#### [What this task involves]
Below are some records. Print exactly the lines between the one holding "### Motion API" and the one holding "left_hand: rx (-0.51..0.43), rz", inclusive, and nothing else.

#### [Extracted data]
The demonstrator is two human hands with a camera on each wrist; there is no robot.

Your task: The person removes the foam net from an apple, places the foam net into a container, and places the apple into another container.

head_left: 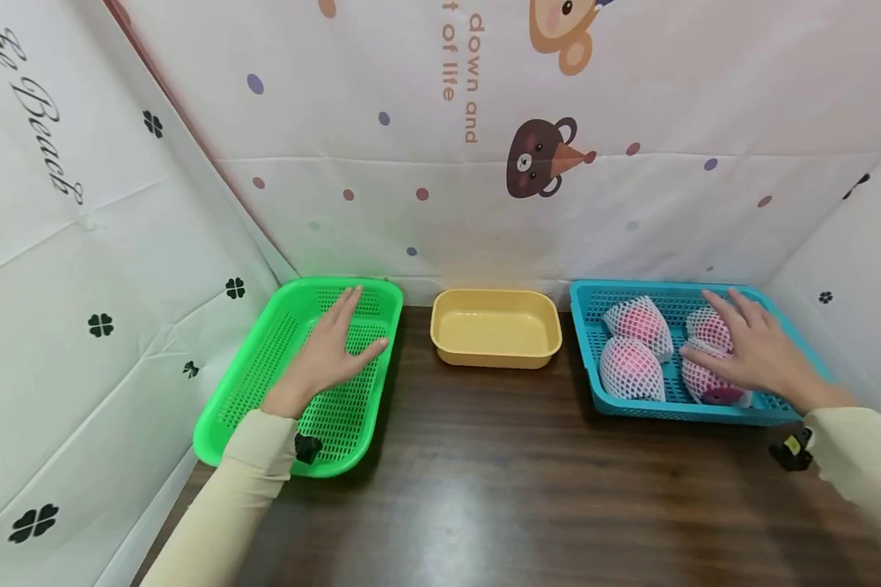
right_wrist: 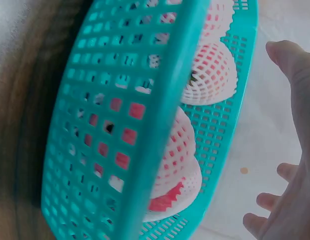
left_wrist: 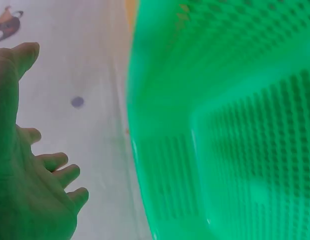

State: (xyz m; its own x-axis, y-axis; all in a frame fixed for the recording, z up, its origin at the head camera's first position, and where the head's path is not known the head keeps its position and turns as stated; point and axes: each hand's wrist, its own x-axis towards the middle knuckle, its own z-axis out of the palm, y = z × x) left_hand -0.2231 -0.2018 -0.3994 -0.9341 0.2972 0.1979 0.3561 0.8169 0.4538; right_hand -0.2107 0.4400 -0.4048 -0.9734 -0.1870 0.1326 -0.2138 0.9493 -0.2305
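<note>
My left hand (head_left: pixel 330 355) hovers over the green basket (head_left: pixel 345 424), fingers spread and holding nothing. In the left wrist view its fingers are bent a little beside the basket's rim. My right hand (head_left: pixel 767 355) is spread above the right half of the blue basket (head_left: pixel 675 412), also without anything in it. Several round pinkish-red fruits (head_left: pixel 635 371) in white foam nets lie in this basket. The hand partly covers the right-hand ones in the head view. From the right wrist, a netted fruit (right_wrist: pixel 212 75) shows behind the near rim, apart from the fingers.
Between the two baskets a shallow yellow tub (head_left: pixel 495 357) stands against the back wall sheet (head_left: pixel 382 220). Patterned white sheets hang at left and right as well. Dark brown wooden tabletop (head_left: pixel 499 456) stretches in front.
</note>
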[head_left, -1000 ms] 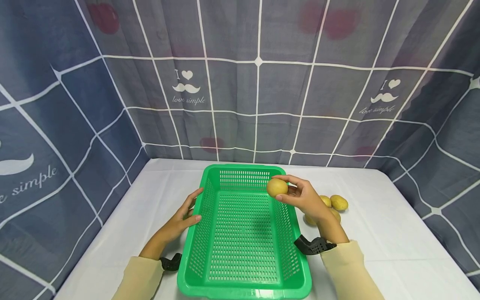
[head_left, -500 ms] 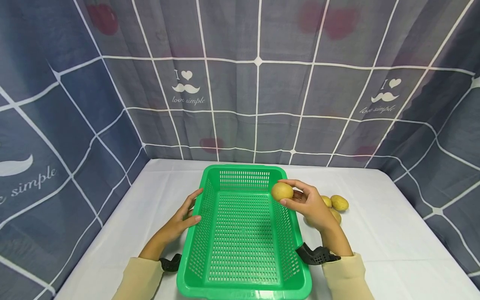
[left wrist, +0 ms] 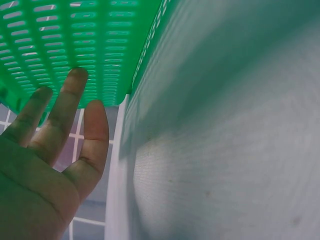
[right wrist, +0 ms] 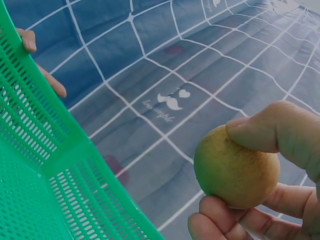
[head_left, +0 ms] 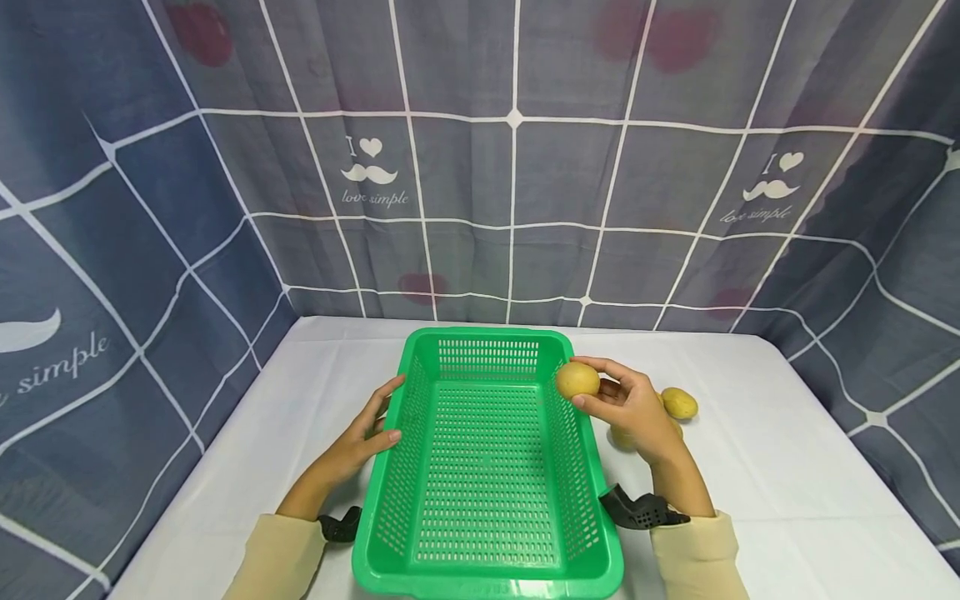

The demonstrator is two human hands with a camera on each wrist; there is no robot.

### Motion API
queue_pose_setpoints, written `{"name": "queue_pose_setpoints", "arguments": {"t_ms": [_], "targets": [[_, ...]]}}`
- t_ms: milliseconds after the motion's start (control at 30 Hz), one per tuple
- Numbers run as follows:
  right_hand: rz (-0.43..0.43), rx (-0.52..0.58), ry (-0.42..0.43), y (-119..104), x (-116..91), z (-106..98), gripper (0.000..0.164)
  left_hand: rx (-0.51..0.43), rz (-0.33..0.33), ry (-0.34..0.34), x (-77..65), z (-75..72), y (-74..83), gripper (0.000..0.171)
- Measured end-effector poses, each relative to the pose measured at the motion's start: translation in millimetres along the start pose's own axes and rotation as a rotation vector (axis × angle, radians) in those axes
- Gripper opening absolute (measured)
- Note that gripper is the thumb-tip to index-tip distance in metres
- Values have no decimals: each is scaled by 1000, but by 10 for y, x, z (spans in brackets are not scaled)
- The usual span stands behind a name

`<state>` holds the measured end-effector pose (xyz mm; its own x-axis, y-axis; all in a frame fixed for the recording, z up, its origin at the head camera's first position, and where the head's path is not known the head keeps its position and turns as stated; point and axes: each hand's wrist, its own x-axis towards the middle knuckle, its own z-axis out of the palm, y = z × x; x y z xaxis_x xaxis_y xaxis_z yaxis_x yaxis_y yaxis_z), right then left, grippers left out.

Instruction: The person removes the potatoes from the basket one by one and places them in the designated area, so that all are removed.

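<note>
A small round yellow-brown potato (head_left: 577,379), up in the air, pinched in the grip of the right hand (head_left: 630,408). Thumb on top, fingertips (right wrist: 212,220) curled under, palm off the skin. Right over the near-side rim of the green plastic basket with holes (head_left: 487,550), at the far corner, just left of the grip. Not inside yet, not touching the wall.

Probably firm and a bit heavy for its size. Smooth, dry skin, so likely no slipping. Round shape, so likely to roll once let go. Best held around the fat middle, as now. No need for a hard squeeze; not easy to break.

Nothing inside the basket. Left hand (head_left: 367,433) across the basket from the grip, flat against the outer left wall, fingers (left wrist: 70,107) straight and spread, holding nothing, only touching.

Behind the grip, on the right, more yellow-brown potatoes (head_left: 678,403) lying close together on the white cloth-covered bench (head_left: 787,483). One clear to see, the others partly hidden by the hand.

Black straps (head_left: 645,510) on both wrists, pale yellow sleeves (head_left: 693,558) below. All around, a blue-grey curtain with white lines (head_left: 517,167).
</note>
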<state>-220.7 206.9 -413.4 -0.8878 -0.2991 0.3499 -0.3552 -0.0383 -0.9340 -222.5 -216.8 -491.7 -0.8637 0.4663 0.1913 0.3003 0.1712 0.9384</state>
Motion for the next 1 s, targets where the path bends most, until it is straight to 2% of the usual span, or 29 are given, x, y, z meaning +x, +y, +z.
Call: {"name": "queue_pose_setpoints", "arguments": {"t_ms": [400, 600, 867, 1000], "targets": [[6, -4, 36, -41, -12, -72, 46, 31, 54, 4, 14, -8, -18, 79], [28, -46, 72, -62, -45, -115, 42, 32, 72, 2, -1, -15, -34, 79], [81, -50, 149, -120, -123, -197, 41, 32, 77, 3, 4, -17, -34, 79], [77, -79, 166, -151, -165, -258, 41, 43, 74, 3, -6, -11, -31, 79]]}}
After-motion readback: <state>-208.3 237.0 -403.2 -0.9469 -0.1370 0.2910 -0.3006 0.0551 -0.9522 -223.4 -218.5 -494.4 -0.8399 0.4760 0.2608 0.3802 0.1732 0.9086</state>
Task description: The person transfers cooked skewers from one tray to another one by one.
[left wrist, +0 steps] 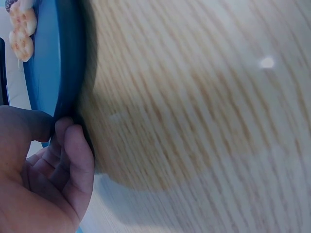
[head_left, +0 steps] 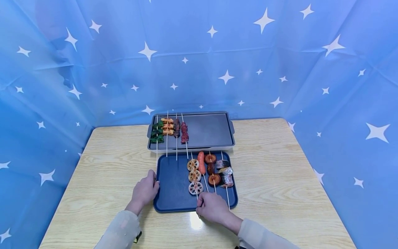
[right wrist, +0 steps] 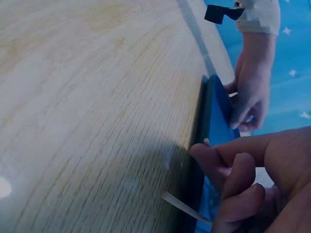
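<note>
My left hand (head_left: 145,189) grips the left rim of the dark blue tray (head_left: 172,204); in the left wrist view, the thumb lies at its edge with curled fingers beneath. Near the tray's front edge, my right hand (head_left: 212,206) pinches the stick of the lotus root skewer (head_left: 195,175). Beside that lie a sausage skewer (head_left: 201,162), a mushroom skewer (head_left: 211,168) and a fish skewer (head_left: 226,173). In the right wrist view a bare stick end (right wrist: 180,204) juts past the rim below the fingers; which skewer it belongs to is hidden.
Behind the tray stands a flat grill pan (head_left: 208,129). On its left side lie a green pepper skewer (head_left: 157,132), a yellow-orange skewer (head_left: 168,127), a brown meat skewer (head_left: 176,128) and a red meat skewer (head_left: 184,133). A starry blue curtain (head_left: 199,69) surrounds the wooden table (head_left: 273,173).
</note>
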Available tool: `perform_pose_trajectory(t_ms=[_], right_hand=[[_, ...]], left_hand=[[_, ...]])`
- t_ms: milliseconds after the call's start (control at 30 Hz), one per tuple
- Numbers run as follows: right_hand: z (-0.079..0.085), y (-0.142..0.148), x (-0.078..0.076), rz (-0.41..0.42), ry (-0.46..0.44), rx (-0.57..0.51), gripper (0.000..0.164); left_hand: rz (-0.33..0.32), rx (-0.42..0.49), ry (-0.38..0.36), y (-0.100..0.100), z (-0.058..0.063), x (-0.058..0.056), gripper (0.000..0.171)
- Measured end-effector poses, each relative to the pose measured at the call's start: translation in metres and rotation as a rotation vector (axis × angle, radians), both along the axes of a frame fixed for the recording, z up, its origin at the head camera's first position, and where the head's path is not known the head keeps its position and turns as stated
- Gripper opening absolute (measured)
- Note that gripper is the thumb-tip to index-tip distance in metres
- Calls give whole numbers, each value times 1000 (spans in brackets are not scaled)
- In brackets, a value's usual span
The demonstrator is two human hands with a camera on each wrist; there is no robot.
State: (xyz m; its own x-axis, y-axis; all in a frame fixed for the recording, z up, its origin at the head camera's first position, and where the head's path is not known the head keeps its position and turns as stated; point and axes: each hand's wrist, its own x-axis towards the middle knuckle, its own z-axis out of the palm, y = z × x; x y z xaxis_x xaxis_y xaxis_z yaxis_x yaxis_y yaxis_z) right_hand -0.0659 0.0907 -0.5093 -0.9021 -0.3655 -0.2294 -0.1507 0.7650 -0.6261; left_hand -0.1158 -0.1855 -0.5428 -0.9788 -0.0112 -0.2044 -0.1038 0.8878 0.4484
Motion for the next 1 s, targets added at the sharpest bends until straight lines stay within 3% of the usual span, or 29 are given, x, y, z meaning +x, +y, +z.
perform_pose_trajectory(t_ms=[533, 733, 1000], right_hand=[[2, -1, -2, 37, 52, 104, 17], [10, 5, -9, 42, 9, 36, 16], [22, 16, -31, 42, -19, -39, 10]], left_hand=[[-4, 6, 18, 0, -1, 0, 16], [-1, 2, 21, -1, -2, 0, 16], [-2, 14, 11, 0, -2, 0, 16]])
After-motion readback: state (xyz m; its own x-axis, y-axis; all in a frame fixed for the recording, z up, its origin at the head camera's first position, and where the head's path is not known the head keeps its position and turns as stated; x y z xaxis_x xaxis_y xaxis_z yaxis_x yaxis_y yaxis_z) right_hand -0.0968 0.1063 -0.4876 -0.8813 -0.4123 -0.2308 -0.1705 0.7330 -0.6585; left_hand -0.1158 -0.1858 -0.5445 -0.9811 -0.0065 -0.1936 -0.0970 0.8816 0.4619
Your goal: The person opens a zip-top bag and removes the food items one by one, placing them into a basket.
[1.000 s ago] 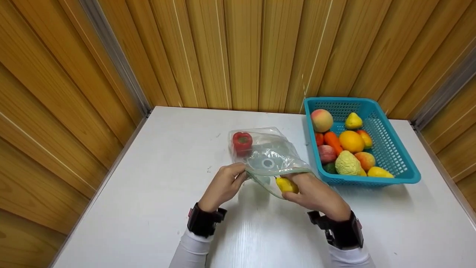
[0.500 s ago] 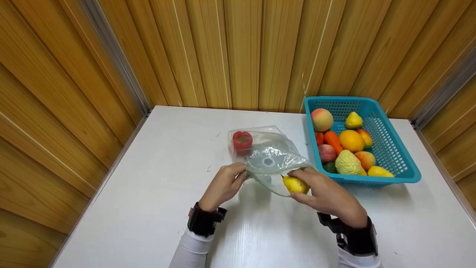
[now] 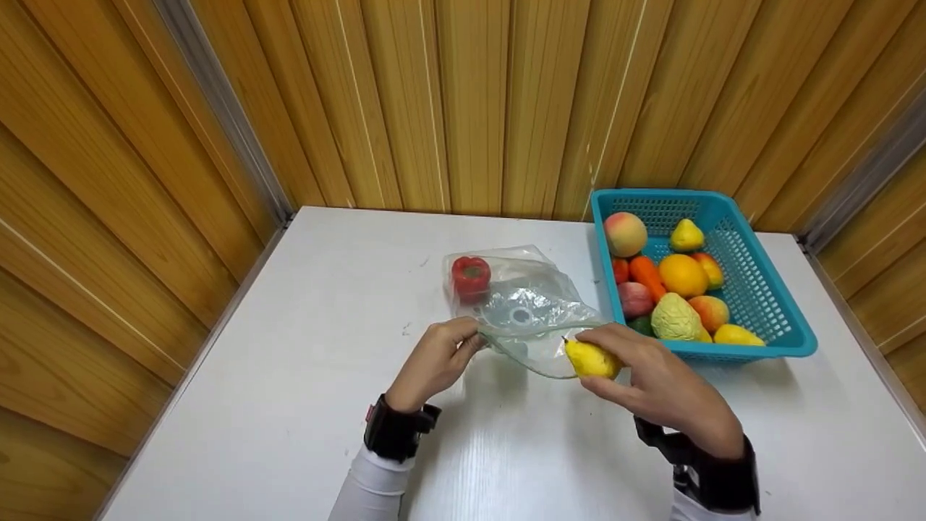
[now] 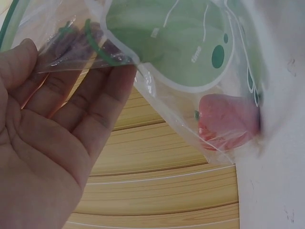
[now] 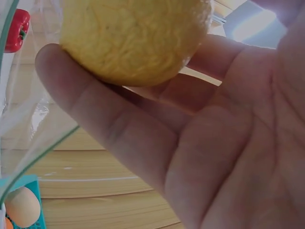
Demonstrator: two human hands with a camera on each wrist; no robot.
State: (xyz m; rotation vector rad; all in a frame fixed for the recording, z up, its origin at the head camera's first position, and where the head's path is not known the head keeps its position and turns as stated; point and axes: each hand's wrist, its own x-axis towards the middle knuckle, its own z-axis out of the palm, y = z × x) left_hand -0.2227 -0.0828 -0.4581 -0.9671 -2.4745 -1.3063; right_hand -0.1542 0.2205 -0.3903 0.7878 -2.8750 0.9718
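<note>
A clear zip bag (image 3: 539, 286) with a green-edged mouth lies on the table, a red bell pepper (image 3: 471, 279) inside its far left end. My left hand (image 3: 436, 362) pinches the left corner of the bag's mouth between thumb and fingers; the left wrist view shows the bag's green printed panel (image 4: 171, 38) beyond the fingertips. My right hand (image 3: 662, 376) holds a yellow pear (image 3: 593, 359) by its sides, stem pointing left, right at the bag's open mouth. In the right wrist view the pear (image 5: 133, 38) rests against the fingers, its upper part cut off by the frame.
A teal plastic basket (image 3: 785, 304) stands at the right back of the white table (image 3: 325, 304). In it are a peach (image 3: 626, 234), an orange (image 3: 683, 274), a carrot (image 3: 646, 278), a pale green bumpy fruit (image 3: 676, 317) and several others. Wood-panelled walls (image 3: 470, 108) close off the back and sides.
My right hand has drawn back to the right with the pear, out from the bag's mouth. The left hand has kept its place at the bag's corner.
</note>
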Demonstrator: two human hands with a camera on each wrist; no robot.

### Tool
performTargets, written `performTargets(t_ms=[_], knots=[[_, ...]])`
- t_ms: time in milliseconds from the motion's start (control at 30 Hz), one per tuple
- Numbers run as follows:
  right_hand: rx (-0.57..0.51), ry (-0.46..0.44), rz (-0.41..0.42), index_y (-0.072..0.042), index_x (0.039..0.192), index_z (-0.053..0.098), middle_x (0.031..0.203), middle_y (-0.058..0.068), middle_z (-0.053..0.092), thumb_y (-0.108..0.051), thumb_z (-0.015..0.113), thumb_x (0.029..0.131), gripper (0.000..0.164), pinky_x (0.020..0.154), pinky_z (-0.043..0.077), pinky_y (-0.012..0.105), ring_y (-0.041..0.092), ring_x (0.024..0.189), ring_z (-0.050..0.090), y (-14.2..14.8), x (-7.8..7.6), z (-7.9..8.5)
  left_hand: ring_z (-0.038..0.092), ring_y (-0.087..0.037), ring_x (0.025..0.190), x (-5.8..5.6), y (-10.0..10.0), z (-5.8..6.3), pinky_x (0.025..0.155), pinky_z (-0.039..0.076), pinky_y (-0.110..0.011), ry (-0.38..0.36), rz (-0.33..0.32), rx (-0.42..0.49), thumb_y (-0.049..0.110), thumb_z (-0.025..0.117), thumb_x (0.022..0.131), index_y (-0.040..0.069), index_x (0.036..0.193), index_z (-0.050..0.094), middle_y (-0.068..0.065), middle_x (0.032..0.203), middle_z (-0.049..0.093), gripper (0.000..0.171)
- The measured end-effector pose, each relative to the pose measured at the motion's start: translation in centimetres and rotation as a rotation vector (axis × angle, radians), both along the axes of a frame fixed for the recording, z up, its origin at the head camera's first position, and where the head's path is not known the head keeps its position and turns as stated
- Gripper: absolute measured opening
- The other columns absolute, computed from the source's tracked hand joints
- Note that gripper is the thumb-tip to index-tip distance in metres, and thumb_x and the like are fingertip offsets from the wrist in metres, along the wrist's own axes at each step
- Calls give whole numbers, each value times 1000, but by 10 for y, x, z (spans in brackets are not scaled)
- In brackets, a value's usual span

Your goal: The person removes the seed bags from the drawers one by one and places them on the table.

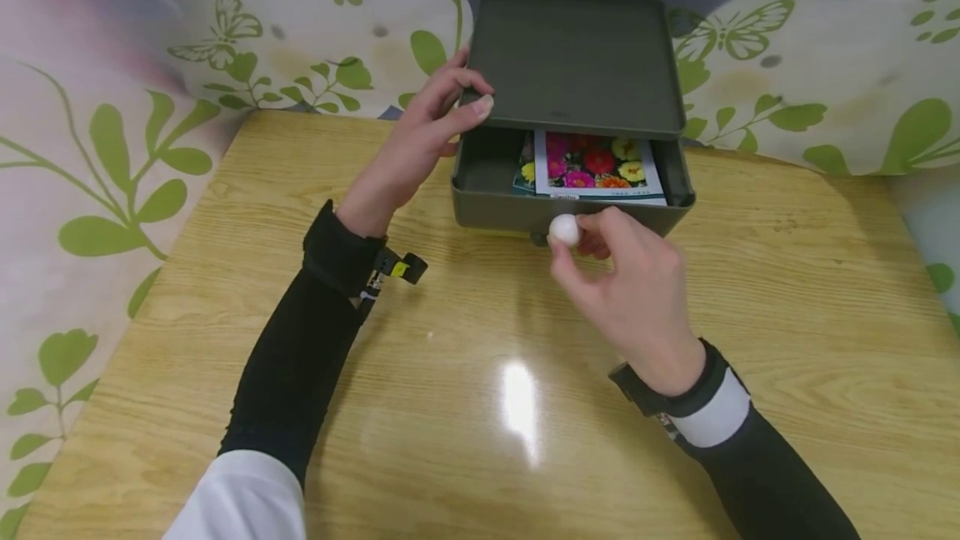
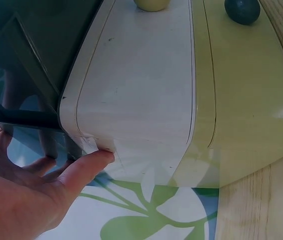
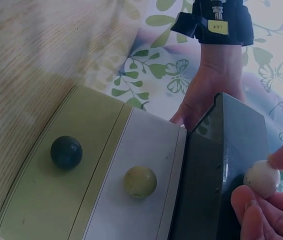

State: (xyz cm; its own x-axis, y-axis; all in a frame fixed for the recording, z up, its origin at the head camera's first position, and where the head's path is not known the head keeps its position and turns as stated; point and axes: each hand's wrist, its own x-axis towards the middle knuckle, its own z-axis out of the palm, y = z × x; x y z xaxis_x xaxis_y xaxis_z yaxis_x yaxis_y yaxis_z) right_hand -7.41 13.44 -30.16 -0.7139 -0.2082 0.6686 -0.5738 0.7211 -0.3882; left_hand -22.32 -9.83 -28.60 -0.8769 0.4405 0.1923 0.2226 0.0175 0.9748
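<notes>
A small drawer cabinet (image 1: 573,61) with a dark grey top stands on the table. Its dark top drawer (image 1: 495,211) is pulled partway out, showing flower-picture packets (image 1: 600,163) inside. My right hand (image 1: 637,290) pinches that drawer's round white knob (image 3: 262,179) between thumb and fingers. At the cabinet's left front corner, my left hand (image 1: 427,123) grips the side, thumb forward and fingers spread along it. Below, the white middle drawer (image 2: 136,70) has a yellowish knob (image 3: 140,182), and the green bottom drawer (image 2: 251,85) carries a dark knob (image 3: 66,152); both are closed.
The wooden table (image 1: 435,407) lies in front of the cabinet. A leaf-and-butterfly patterned cloth (image 1: 300,23) hangs behind it and along the left. Wrist camera straps (image 1: 341,252) sit on both forearms.
</notes>
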Motion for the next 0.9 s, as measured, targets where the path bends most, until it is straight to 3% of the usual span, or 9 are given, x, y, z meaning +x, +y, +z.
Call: performTargets(t_ms=[267,567,767,900], knots=[[17,8,11,1,93,63,77,11,67,-14,75,82,23,54,51,36,23,62,64,1,10,2,23,0,143,0,1,0,65,28,-35,-13,6,2,25,57,102,15,114,56,18,162,13,15],[40,10,29,0,93,63,76,10,68,-16,75,82,23,52,51,36,21,62,64,1,23,3,20,-2,144,0,0,0,82,37,-47,-25,17,3,28,58,101,17,114,56,21,161,15,17],[61,31,32,1,92,63,74,10,68,-24,68,87,26,49,50,33,21,61,66,2,29,1,24,-3,143,-1,1,0,66,32,-34,-19,14,11,25,58,101,16,113,56,18,162,13,16],[66,51,30,2,91,62,74,9,68,-29,64,91,31,48,49,33,20,61,66,3,32,0,25,-2,142,-1,2,0,61,27,-33,-12,9,17,26,58,101,15,113,56,18,162,14,16]])
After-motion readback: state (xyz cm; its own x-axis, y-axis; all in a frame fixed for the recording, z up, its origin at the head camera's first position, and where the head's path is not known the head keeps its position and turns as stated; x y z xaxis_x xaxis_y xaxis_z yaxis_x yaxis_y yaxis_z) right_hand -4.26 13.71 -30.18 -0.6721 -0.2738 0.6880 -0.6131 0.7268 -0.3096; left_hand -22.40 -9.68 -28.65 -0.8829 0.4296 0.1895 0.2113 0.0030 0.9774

#### [Result]
### Motion API
queue_pose_setpoints, written `{"name": "queue_pose_setpoints", "arguments": {"t_ms": [_], "targets": [[_, ...]]}}`
- t_ms: milliseconds after the motion's start (control at 30 Hz), one per tuple
- Numbers run as follows:
  right_hand: rz (-0.43..0.43), rx (-0.52..0.58), ry (-0.42..0.43), y (-119..104), x (-116..91), z (-106..98), gripper (0.000..0.164)
  left_hand: rx (-0.51..0.43), rz (-0.33..0.33), ry (-0.34..0.34), x (-77..65), z (-75..72), y (-74..83), gripper (0.000..0.171)

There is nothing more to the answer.